Intended for healthcare professionals

Papers

Change in social status and risk of low birth weight in Denmark: population based cohort study

BMJ 1997; 315 doi: https://doi.org/10.1136/bmj.315.7121.1498 (Published 06 December 1997) Cite this as: BMJ 1997;315:1498
  1. Olga Basso, research fellow (ob{at}soci.aau.dk)a,
  2. Jørn Olsen, professora,
  3. Anne Mette T Johansen, statisticianb,
  4. Kaare Christensen, associate professorc
  1. a Danish Epidemiology Science Centre, Department of Epidemiology and Social Medicine, Aarhus University, Høegh Guldbergsgade 10, DK 8000 Aarhus C, Denmark
  2. b Danish National Board of Health, Copenhagen, Denmark
  3. c Centre for Health and Social Policy, Odense University, Denmark
  1. Correspondence to: Dr Basso
  • Accepted 21 July 1997

Abstract

Objective: To estimate the risk of having a low birth- weight infant associated with changes in social, environmental, and genetic factors.

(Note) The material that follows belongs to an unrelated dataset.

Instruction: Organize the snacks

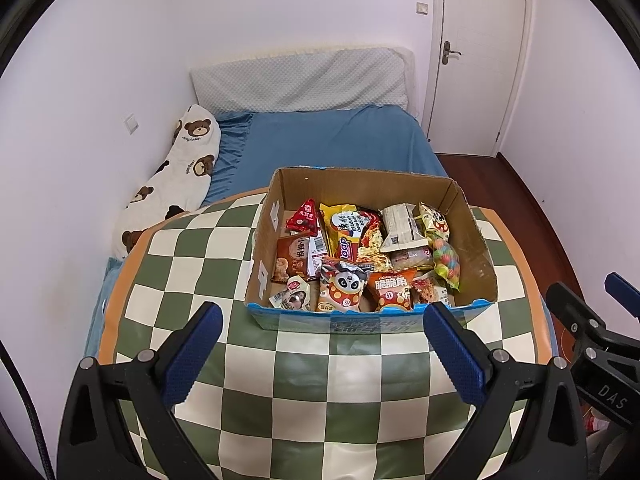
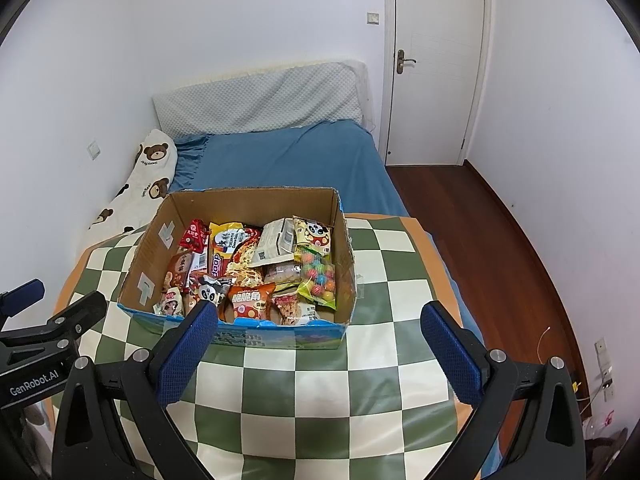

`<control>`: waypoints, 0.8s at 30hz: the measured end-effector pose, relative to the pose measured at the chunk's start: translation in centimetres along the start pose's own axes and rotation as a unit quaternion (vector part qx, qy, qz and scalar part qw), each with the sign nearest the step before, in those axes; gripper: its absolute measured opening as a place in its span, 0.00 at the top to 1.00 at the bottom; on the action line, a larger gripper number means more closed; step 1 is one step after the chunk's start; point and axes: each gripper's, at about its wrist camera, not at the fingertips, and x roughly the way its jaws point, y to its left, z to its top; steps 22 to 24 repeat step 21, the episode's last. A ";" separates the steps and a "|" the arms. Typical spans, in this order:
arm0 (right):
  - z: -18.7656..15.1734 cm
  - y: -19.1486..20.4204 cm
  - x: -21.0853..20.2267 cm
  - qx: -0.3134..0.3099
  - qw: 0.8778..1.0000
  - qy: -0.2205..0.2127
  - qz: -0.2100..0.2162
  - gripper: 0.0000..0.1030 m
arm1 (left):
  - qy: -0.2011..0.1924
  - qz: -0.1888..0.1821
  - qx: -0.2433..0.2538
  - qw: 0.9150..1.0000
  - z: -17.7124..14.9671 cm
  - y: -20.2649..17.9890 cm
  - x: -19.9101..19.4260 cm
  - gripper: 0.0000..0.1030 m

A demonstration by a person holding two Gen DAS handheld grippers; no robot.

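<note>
An open cardboard box (image 1: 474, 240) (image 2: 344, 264) stands on a green and cream checked cloth. It holds several snack packets: a panda packet (image 1: 342, 284) (image 2: 210, 292), an orange packet (image 1: 390, 290) (image 2: 250, 302), a bag of coloured sweets (image 1: 444, 260) (image 2: 316, 276) and a yellow packet (image 1: 340, 228) (image 2: 228, 240). My left gripper (image 1: 322, 334) is open and empty, just in front of the box. My right gripper (image 2: 318, 334) is open and empty, at the box's near wall; its left finger (image 2: 188, 352) overlaps the box's front edge.
The checked cloth (image 1: 312, 392) (image 2: 320, 392) covers the near part of a bed with a blue sheet (image 1: 332, 140) (image 2: 288, 160). A bear-print pillow (image 1: 180, 176) (image 2: 148, 176) lies at the left wall. Wood floor (image 2: 480, 232) and a white door (image 2: 436, 60) are to the right.
</note>
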 end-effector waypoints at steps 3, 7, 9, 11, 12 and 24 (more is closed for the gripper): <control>-0.1 0.0 -0.1 0.000 1.000 0.000 -0.001 0.00 | -0.001 0.003 0.000 1.000 0.0 0.0 -0.1 0.00; -0.2 -0.1 -0.4 0.004 1.000 0.002 0.000 0.00 | -0.001 0.005 0.001 1.000 -0.1 0.0 -0.2 0.00; -0.2 -0.2 -0.4 0.005 1.000 0.002 0.000 0.00 | -0.001 0.005 0.001 1.000 -0.1 -0.1 -0.2 0.00; -0.2 -0.2 -0.5 0.006 1.000 0.002 0.000 0.00 | -0.001 0.006 0.000 1.000 -0.2 0.0 -0.2 0.00; -0.2 -0.2 -0.5 0.006 1.000 0.002 0.000 0.00 | -0.001 0.006 0.000 1.000 -0.2 0.0 -0.2 0.00; -0.3 -0.2 -0.6 0.006 1.000 0.002 0.000 0.00 | -0.002 0.006 0.001 1.000 -0.5 -0.2 -0.4 0.00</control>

Design: Population based, historical cohort study using the Danish medical birth registry and Statistic Denmark's fertility database.

Subjects: All women who had a low birthweight infant (<2500 g) (index birth) and a subsequent liveborn infant (outcome birth) in Denmark between 1980 and 1992 (exposed cohort, n=11 069) and a random sample of the population who gave birth to an infant weighing ≥2500 g and to a subsequent liveborn infant (unexposed cohort, n=10 211).

Main outcome measures: Risk of having a low birthweight infant in the outcome birth as a function of changes in male partner, area of residence, type of job, and social status between the two births.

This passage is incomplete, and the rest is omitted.